Some memories were harder to retrieve than others but she instinctively knew that these were the ones worth latching onto. She had rescued one just last week, plunging deep into the bedrock of mush and pulling it out, salt-puckered and riddled with holes. She was six or seven, squeezing a rubbery teat beneath a black and white animal, hot liquid steaming out into a bucket. Her miniature self had dipped her head to the bucket and lifted it up, taking a long rattling slurp. She couldn’t remember the taste but that wasn’t what was important. It was proof. Proof that the videos the nurses forced them to watch in the lounge about the Monsanto labs were utter crap. Food hadn’t always been made in fermenter tanks. There had been something else, something better, before the sachets of NutraFix.

But it was so easy to become muddled. The daily doses of Zolpidem ensured that Aiyana’s memories were off limits to her, moored on the coast of some uncharted island. Her room didn’t help; its pale blue washed walls lending themselves to forgetfulness. Painted in a sweeping circular motion, their currents drew you in then froze you out. There was nothing for the mind to hook onto other than a thin slit opposite her bed through which the nurses made their hourly observations.

This morning she was stuck on her husband. There had certainly been someone after him, but she couldn’t confidently have told you where one had ended and the other begun. She strained for a moment. If there were a nurse at the window they would think her incontinent. The first husband had wanted someone who didn’t take herself too seriously. That was right. A woman whose knots had been worked out and tied into a pretty pink bow. It had seemed to involve a lot of giggling when actually she wanted to vomit. Stomach aching as he told her to calm down, it wasn’t a big deal, everybody fucked their… who was it he’d done? A colleague or a childhood friend, someone just out of her reach. Her attempts to overlook his transgression had been like trying to gargle a mouthful of gravel. Every time she went to speak she would feel a lump the size of a hard-edged pebble embedding itself deeper into her throat.
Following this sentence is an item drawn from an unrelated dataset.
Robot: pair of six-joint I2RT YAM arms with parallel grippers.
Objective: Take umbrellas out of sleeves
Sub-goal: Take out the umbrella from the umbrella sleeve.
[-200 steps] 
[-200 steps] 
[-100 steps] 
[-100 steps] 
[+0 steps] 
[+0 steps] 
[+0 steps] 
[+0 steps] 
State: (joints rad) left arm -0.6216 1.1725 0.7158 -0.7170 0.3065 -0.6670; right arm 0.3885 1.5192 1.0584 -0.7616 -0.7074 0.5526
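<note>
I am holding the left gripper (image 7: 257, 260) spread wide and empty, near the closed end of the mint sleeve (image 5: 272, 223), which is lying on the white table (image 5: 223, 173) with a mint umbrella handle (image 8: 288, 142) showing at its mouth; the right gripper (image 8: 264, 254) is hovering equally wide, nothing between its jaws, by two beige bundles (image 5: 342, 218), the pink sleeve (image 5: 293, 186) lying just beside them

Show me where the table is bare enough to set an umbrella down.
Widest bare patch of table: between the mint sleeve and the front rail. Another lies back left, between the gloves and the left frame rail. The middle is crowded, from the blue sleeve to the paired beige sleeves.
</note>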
Funny, how that had mattered then. When things had started going missing, necessity had become a bitter lozenge that’d soothed those pains.

coper_8

Aiyana reached beneath the yellowed blankets, fumbling with the fitted sheet until she felt the braided ridge of the mattress. She slipped her finger inside a small slit in the lining and pulled out a burst of foam and a tiny notepad. She wriggled deeper for the pen and drew both out onto the tent of her knees. On the last page was a drawing she had made when she first arrived at the home all those years ago. It looked like a child’s doodle, shaky and half scribbled out; the soft spot where vision becomes frustration. Aiyana had drawn it just as they had given her the first dose of Zolpidem and the world was leaking colours. She ran her quivering fingers over the outline that stood up on the page like scar tissue. Why had she drawn this? It was an insect of some kind with little looping wings and a monochrome jacket. She gnawed down past the gristle of the memory, running her tongue over its cool bone surface. If she could just suck the truth out of it, the last few years would run clear.
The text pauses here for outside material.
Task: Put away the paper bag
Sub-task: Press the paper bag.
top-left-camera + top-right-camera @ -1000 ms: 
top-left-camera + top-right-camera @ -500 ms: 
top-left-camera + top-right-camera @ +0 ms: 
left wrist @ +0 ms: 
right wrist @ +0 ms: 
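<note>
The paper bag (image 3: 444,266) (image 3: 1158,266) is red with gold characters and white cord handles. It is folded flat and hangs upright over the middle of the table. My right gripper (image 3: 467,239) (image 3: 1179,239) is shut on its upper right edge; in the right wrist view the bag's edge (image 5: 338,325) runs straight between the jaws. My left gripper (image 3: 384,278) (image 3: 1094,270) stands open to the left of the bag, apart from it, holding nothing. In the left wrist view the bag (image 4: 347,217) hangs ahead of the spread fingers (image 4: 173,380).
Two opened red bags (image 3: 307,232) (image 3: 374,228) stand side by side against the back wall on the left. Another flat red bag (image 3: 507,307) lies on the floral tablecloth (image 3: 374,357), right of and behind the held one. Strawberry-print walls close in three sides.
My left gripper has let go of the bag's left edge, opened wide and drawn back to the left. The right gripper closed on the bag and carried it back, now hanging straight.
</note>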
She sat that way for several minutes until she heard a sharp buzz in the corridor as one of the nurses unlocked the door to the main hallway. It was time for breakfast. Aiyana repeated the noise, letting it breeze out of her mouth. Bzzzzz. The creature seethed in the foggy tendrils of Aiyana’s mind. It had been noisy, that was right. Noisy but gentle.

There was a ripping sound and the door to Aiyana’s room swung open. A male nurse hovered in the doorway, all cracked lips and loose jowls. She jumped, heart skipping out of its comatose rhythms, a stone darting across the surface of a lake.
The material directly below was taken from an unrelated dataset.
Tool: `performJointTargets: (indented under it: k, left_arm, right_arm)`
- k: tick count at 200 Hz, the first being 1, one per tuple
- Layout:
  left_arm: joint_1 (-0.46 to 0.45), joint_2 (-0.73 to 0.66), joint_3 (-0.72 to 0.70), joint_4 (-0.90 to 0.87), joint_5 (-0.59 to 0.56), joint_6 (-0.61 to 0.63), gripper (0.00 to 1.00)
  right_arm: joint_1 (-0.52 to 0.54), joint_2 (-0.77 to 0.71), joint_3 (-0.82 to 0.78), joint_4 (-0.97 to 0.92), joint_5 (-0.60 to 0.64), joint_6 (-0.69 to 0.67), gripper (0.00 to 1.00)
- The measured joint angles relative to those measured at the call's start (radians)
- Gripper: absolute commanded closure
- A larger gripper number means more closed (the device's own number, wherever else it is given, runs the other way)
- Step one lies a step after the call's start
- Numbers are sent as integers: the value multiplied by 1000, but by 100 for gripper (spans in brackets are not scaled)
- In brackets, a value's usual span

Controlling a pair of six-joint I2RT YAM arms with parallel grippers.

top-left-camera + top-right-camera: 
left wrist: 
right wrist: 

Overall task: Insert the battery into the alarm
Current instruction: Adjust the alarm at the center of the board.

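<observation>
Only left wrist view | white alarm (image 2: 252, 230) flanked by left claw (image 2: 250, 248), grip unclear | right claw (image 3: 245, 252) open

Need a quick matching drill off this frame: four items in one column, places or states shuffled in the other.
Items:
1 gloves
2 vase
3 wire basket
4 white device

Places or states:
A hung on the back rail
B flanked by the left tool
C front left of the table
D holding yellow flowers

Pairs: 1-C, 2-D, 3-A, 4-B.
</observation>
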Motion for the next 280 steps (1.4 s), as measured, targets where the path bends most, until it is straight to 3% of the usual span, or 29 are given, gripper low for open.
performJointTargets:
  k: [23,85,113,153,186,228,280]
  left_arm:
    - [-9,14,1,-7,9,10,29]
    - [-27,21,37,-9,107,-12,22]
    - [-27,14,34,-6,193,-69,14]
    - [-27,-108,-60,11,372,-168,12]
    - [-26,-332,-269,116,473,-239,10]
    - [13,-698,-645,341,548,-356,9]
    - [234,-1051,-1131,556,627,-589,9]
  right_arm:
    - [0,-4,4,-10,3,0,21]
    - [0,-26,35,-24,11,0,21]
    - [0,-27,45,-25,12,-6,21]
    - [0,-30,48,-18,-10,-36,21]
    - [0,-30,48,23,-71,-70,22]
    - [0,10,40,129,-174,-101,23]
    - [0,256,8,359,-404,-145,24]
“Breakfast time, Four,” the nurse drawled. He looked neither here nor there, delivering his words in the same weightless fashion in which he woke up each morning.

Aiyana rumpled the notepad up in her hand, trying to make it as small as possible. Old people could pull off flustered and she faffed with her sheets before moving towards the door.

Only the women slept on the bottom floor. The men were the runners. In the time that Aiyana had been in the home there had only been one breakout. A runty looking man named David had made it past the electric fence and into the world beyond. He’d been a journalist in his old life, one of the last before the whole industry went under. Aiyana wondered what was out there, whether there was anything left to run to.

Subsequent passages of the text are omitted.